We all know the old bit wherein the guy starts putting the moves on his girl in the hopes of getting her in bed, and she feigns a headache to get out of it. Indeed, the common “wisdom” is that men are ready and willing to have sex at any given moment, and women require massive amounts of coaxing and buttering up before they’ll even consider getting between the sheets. This is a pretty harmful way of thinking, however, because it turns out that men can also experience lowered levels of desire.
In fact, many of the same things that can lower women’s libidos can also be harmful to men’s sex drives. Stress, fatigue, being physically out of shape, eating an unhealthy diet, depression and lowered self-esteem can all contribute to depleted sexual desire in both men and women. So what if you’re ready to go, and your guy repeatedly turns you down? How can you help him find his desire again?
First thing is first—you need to rule out that the reason he is rejecting you is because of relationship troubles. As long as you two haven’t been fighting a lot, and your guy doesn’t seem generally distant, it’s safe to say that one of the aforementioned libido-sappers is the problem. That being the case, you need to nudge him into being more sexually active with you again. Never be pushy, as that could just anger him or make him feel emasculated, which will only make matters worse. Instead, try to be sensitive to what’s going on with him.

Be patient and supportive as you guide your mate toward happier territory.
Try to pick up his cues to figure out what’s bugging him. Is he stressed out or feeling powerless because things aren’t going well at work? Try to talk him up and boost his self-esteem. Don’t just do it right before you want to have sex—try to be generally more encouraging. See if you can help take some of the stress off his shoulders by helping with some of his chores at home. If you suspect that his being out of shape is making him lethargic, ask him to join you when you work out or try serving more balanced meals when you eat together. Don’t be critical about his lack of fitness—just be helpful in a non-pushy way.

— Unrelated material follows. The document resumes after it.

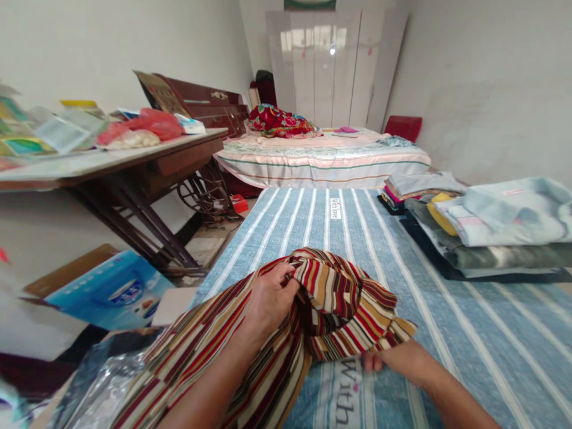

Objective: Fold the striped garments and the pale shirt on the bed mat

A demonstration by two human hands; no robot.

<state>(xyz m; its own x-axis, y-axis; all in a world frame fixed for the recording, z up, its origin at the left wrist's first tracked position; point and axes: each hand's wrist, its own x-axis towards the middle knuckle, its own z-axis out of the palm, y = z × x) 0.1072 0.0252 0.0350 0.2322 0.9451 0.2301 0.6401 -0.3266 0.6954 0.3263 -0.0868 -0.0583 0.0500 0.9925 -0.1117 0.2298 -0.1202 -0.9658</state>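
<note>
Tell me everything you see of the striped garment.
The striped garment looks like soft cloth in red, maroon, tan, cream and black. It lies rumpled on the blue sheet, trailing lower left, its far end bunched into a curl. The left hand pinches that end; the right hand is partly behind its right edge.

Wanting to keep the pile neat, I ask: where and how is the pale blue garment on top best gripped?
Probably by the near edge of the pale blue garment, approached from the near side, fingers beneath, thumb on top. It lies folded and uncovered above the grey-green cloth, with that edge facing the camera.
</note>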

Once you start helping out with the things that are troubling your guy, you need to try to work more sex back into your routine. Believe it or not, the more regularly you have sex, the more you’ll want to have it. If you can just get your guy to have sex even one more day a week than before, that may lead to him wanting it even more regularly. When you initiate, romance him a little. Don’t just lean over and ask him if he wants to do it—snuggle up to him and start kissing. Don’t try to force a schedule, either—make it a little more spontaneous. The weekends are probably the best days to try for this at first, since long hours at work can make anyone too tired for sex.
Most importantly, don’t give up. If he shrugs off your first few attempts, just keep right on trying. We all go through periods of time where sex isn’t exactly a priority, so just try to be sympathetic and optimistic. Don’t be forceful and don’t get angry or turn things into an argument. A little patience will pay off, and you’ll both be back in the groove sooner than you think.